Il basket non professionistico nasce e vive nella strada dove tante sono le regole non scritte: a cominciare dall’esclusione delle donne, che intendono invece riprendersi i loro spazi di libertà, in campo e fuori. Un percorso di condivisione di energie e passioni, una rete di solidarietà in cui la sorellanza è l’antidoto alle difficoltà quotidiane all’interno delle diverse comunità.
E’ questa la trama di Sisterhood, il film di Domiziano De Fulvio, in anteprima mondiale all’Ortigia Film Festival. Roma: Le Bulle, questo il nome della squadra che ha scelto di allenarsi all’interno di uno spazio occupato. Il loro motto è: non chiamateci mamme! Un gruppo di donne adulte che ha sentito il bisogno di creare una squadra femminile e che si autodefinisce femminista. Nata in maniera spontanea, vuole mandare un segnale politico in risposta al razzismo, al clima di violenza e oppressione e al retaggio della cultura cattolica così presenti oggi in una città come Roma.

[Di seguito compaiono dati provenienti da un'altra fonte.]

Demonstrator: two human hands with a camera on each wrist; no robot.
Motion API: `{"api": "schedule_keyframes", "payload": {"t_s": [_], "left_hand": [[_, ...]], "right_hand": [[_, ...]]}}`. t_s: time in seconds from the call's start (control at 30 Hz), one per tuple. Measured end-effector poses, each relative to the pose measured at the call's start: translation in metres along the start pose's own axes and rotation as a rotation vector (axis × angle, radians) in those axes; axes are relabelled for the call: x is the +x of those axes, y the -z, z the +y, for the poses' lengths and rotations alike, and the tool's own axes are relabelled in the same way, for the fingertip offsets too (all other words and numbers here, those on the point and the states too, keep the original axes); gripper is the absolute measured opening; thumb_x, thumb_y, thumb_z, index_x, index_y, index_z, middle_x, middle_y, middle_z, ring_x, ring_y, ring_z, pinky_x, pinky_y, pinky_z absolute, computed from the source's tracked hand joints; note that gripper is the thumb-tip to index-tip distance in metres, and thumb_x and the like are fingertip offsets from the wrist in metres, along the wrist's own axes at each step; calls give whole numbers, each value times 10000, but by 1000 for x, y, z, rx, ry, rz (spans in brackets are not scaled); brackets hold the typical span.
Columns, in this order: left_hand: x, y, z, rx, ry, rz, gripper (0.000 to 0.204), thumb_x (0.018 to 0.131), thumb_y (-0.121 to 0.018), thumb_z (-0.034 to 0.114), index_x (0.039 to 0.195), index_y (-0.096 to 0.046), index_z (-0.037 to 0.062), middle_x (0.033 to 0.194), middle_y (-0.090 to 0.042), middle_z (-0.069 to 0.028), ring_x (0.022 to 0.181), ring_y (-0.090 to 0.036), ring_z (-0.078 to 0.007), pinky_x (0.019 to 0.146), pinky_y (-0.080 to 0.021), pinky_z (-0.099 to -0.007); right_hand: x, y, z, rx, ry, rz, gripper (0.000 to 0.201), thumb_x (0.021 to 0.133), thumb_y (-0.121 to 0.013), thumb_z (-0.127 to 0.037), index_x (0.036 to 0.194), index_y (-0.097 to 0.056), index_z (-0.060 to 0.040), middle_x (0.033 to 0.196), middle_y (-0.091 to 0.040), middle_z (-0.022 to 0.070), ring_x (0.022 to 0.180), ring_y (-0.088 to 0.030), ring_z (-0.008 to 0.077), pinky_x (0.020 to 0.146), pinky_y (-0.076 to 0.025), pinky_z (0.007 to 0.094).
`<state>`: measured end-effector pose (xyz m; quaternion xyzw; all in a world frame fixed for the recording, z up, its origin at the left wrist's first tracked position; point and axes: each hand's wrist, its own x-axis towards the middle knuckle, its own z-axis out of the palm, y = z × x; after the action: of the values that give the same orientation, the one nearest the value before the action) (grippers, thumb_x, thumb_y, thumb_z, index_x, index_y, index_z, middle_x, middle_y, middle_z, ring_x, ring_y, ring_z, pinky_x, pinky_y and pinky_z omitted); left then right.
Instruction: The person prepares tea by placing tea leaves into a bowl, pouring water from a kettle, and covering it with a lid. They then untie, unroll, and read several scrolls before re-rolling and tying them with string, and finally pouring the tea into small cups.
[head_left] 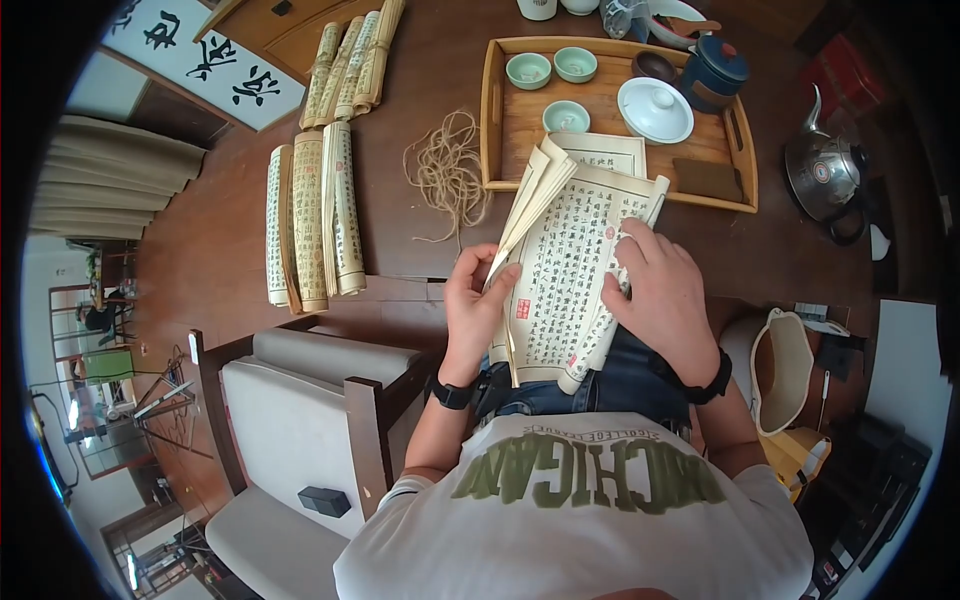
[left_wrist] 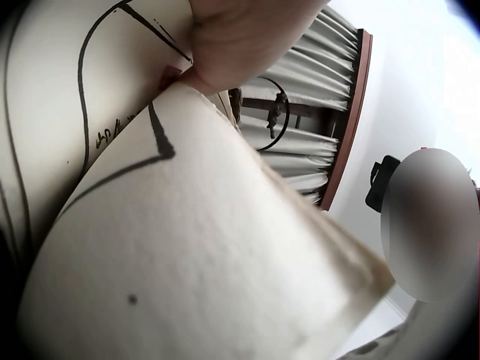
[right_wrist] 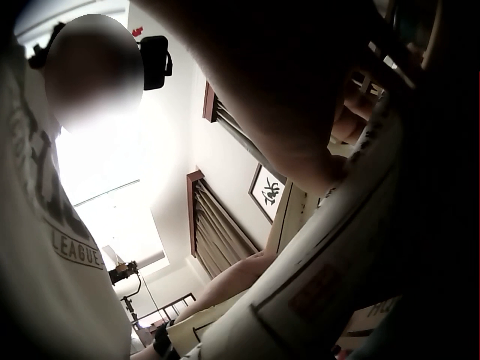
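Over the lap and the table's front edge lie several long calligraphy sheets (head_left: 560, 270), covered in black characters with red seals. Their right side curls into a roll (head_left: 600, 345); the upper left corners fold back in a loose fan. My left hand (head_left: 475, 300) pinches the left edges of the sheets, thumb on top. In the left wrist view, a sheet's blank back (left_wrist: 187, 240) bulges close to the camera. My right hand (head_left: 660, 285) lies across the rolled side and grips it with bent fingers. The right wrist view shows fingertips against the roll (right_wrist: 300, 270).
Rolled calligraphy scrolls (head_left: 312, 220) lie at the table's left, with more behind. Tangled twine (head_left: 450, 170) sits beside a wooden tray (head_left: 490, 110) bearing pale green cups (head_left: 566, 117) and a lidded white bowl (head_left: 655, 110). A metal kettle (head_left: 825, 170) stands at right, a grey chair (head_left: 290, 420) at left.
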<state>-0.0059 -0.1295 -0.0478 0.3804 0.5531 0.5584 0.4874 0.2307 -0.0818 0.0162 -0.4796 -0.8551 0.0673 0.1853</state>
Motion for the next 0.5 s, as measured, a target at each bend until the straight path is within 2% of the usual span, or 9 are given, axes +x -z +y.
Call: {"api": "schedule_keyframes", "payload": {"t_s": [0.07,0.17,0.27,0.37,0.5], "left_hand": [[2,-2,-1,11,-18,-6,245,950,-717,-23,1169,-609,-9,1100,-705,-72,1023,-638,-113,900,-511,-260],[2,-2,0,43,0,-8,244,951,-714,-24,1170,-608,-11,1109,-703,-77,1022,-639,-115,899,-514,-260],[2,1,-3,42,6,3,249,950,-713,-26,1175,-608,-11,1127,-700,-79,1024,-641,-114,902,-518,-259],[3,0,-2,28,-22,2,237,971,-691,-26,1189,-598,-21,1101,-707,-81,1004,-658,-101,873,-527,-237],[4,0,4,47,-1,-21,259,990,-678,5,1233,-595,-27,1118,-710,-84,1006,-659,-108,881,-525,-246]], "right_hand": [[1,0,-1,22,25,80,240,761,-714,-167,979,-687,-72,1056,-616,55,847,-614,217,755,-505,367],[-1,5,-4,-27,20,14,183,764,-716,-164,917,-660,-82,955,-596,37,821,-604,216,693,-513,353],[-10,7,6,-73,114,-41,141,767,-715,-155,867,-642,-87,905,-576,30,811,-601,209,638,-517,344],[-13,9,6,4,156,-38,137,759,-721,-143,841,-633,-77,904,-571,48,814,-607,222,638,-527,354],[-12,14,-2,189,101,61,157,748,-721,-90,833,-594,-52,905,-555,71,810,-616,249,656,-532,378]]}}
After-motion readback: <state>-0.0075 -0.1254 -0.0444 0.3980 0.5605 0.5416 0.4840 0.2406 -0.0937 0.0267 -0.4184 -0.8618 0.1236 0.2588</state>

New York City: la mecca del basketball. Ladies Who Hoop è un gruppo di donne differenti per età, etnia, classe sociale che condividono la passione per questo gioco praticato nei campetti di quartiere. Nella città per antonomasia più frenetica e dedita al profitto, queste donne hanno creato relazioni intense e trasmettono tutto questo alla squadra di bambine che allenano gratuitamente grazie al progetto da loro creato: Future Ladies Who Hoop.
Campo rifugiati di Shatila, Beirut: Real Palestine Youth F.C. Sono ragazze tra i 16 e i 20 anni Palestinesi, nate nel Campo, e Libanesi che vivono in città. Il bisogno di creare una squadra per sole donne in questo contesto è sicuramente più forte rispetto alle altre due squadre. In questa comunità fino a pochi anni fa non era concepito che una donna potesse fare degli sport che nell’immaginario collettivo sono considerati maschili, e soprattutto l’aver creato un gruppo di sole donne non per imposizione religiosa e sociale ma per la loro volontà.
Così ha dichiarato la regista esordiente Domiziana De Fulvio: “Questo progetto nasce da un punto di vista personale. La cultura di strada, che ha contribuito alla mia formazione tra film, arte e vita vera, ha suscitato in me l’interesse sui vari aspetti dell’aggregazione di gruppi femminili. Vivendo in prima persona l’inizio di un’attività sportiva in età adulta ho trovato interessante ricercare delle affinità, dei punti di unione con le altre realtà che mi sono trovata ad incontrare. Così prima di iniziare a filmare queste donne ho avuto l’occasione di conoscerle sul campo di gioco. Ed è stato inevitabile, dopo aver trascorso del tempo con loro, sentire la necessità di girare questo documentario. E così ho voluto tirar fuori tutta la forza della parola “Sista”.